Bias Detection in Machine Learning and Qlik Predict
- Igor Alcantara
- Mar 31
- 15 min read
When your model learns more than it should
There is a quiet assumption in most machine learning projects. If the model is accurate, then it must be good. That assumption works well, until the model starts making decisions about people, money, risk, or opportunity. Then accuracy alone is not enough. A model can be very accurate and still systematically treat groups differently.
This is the ninth article in our series "The Theory behind Qlik Predict".
So far, we have talked about models, features, evaluation metrics, and how to build systems that can predict the future with a reasonable degree of confidence. Most of that work focused on one central idea, how well the model performs. Use the following list to read the previous articles:
Now it is time to talk about something just as important, and often ignored: Fairness.
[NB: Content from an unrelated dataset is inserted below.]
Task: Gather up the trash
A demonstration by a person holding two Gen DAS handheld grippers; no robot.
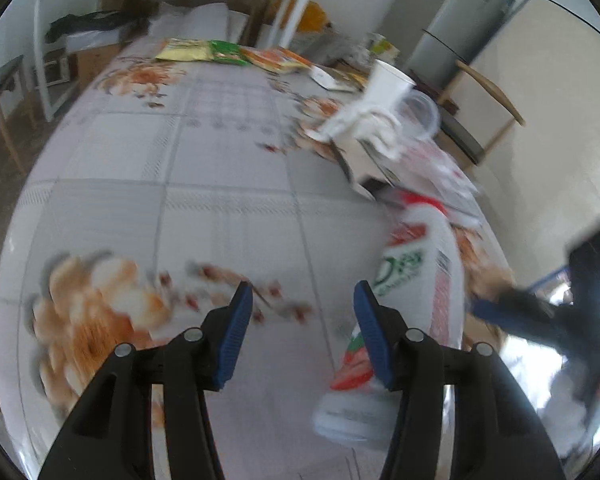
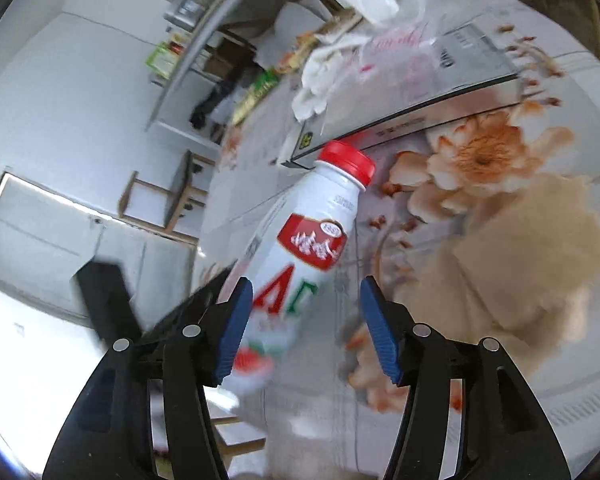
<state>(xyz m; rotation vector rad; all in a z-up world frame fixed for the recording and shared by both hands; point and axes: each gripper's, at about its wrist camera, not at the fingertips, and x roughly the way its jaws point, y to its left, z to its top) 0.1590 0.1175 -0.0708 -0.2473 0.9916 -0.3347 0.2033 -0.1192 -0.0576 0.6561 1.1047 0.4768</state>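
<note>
Near the edge of the flowered tabletop [image 2: 500, 92] lies a white drink bottle [image 2: 300, 248] with a red cap [image 2: 348, 162]. It sits between the right tongs [image 2: 306, 326], which gape wide and press on nothing. The left tongs [image 1: 303, 330] gape too, with nothing between them. That bottle looks light, smooth and slippery, maybe a bit squashy. Its round middle seems the best spot to pinch.
</note>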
Bias detection is a relatively new capability in Qlik Predict, and it changes the conversation in a meaningful way. Instead of only asking whether a model is accurate, we can now ask whether it behaves consistently across different groups.
Because a model can be technically correct and still be wrong in ways that matter.
This article shifts the focus from performance to responsibility. Not in an abstract sense, but in a measurable, practical way. We are going to unpack what bias really means in machine learning, how it appears in both data and models, and how Qlik Predict allows you to detect, analyze, and act on it before it becomes a problem in production.

What Bias Actually Is, Beyond the Buzzword
Bias in machine learning is often misunderstood because the word carries a lot of baggage.
In statistics, bias simply means a systematic deviation from the truth. In machine learning, it takes a more practical meaning:
A model is biased when its predictions systematically favor or disadvantage certain groups.
That “systematically” part matters.
One wrong prediction is not bias. A pattern of wrong predictions that consistently affects the same group is.
Bias can show up in different ways:
A loan model approves applications more often for one group than another
A hiring model ranks certain profiles lower regardless of qualifications
A healthcare model underestimates risk for a specific population
In all cases, the model is not random. It is consistent. And consistency is what makes it dangerous.
Bias can originate in two places:
The data
The model itself
Both need to be understood separately.
Data Bias, When Reality Is Already Skewed
Data bias is the most fundamental form of bias. It exists before any algorithm is involved.
It happens when the training data does not represent groups equally or fairly.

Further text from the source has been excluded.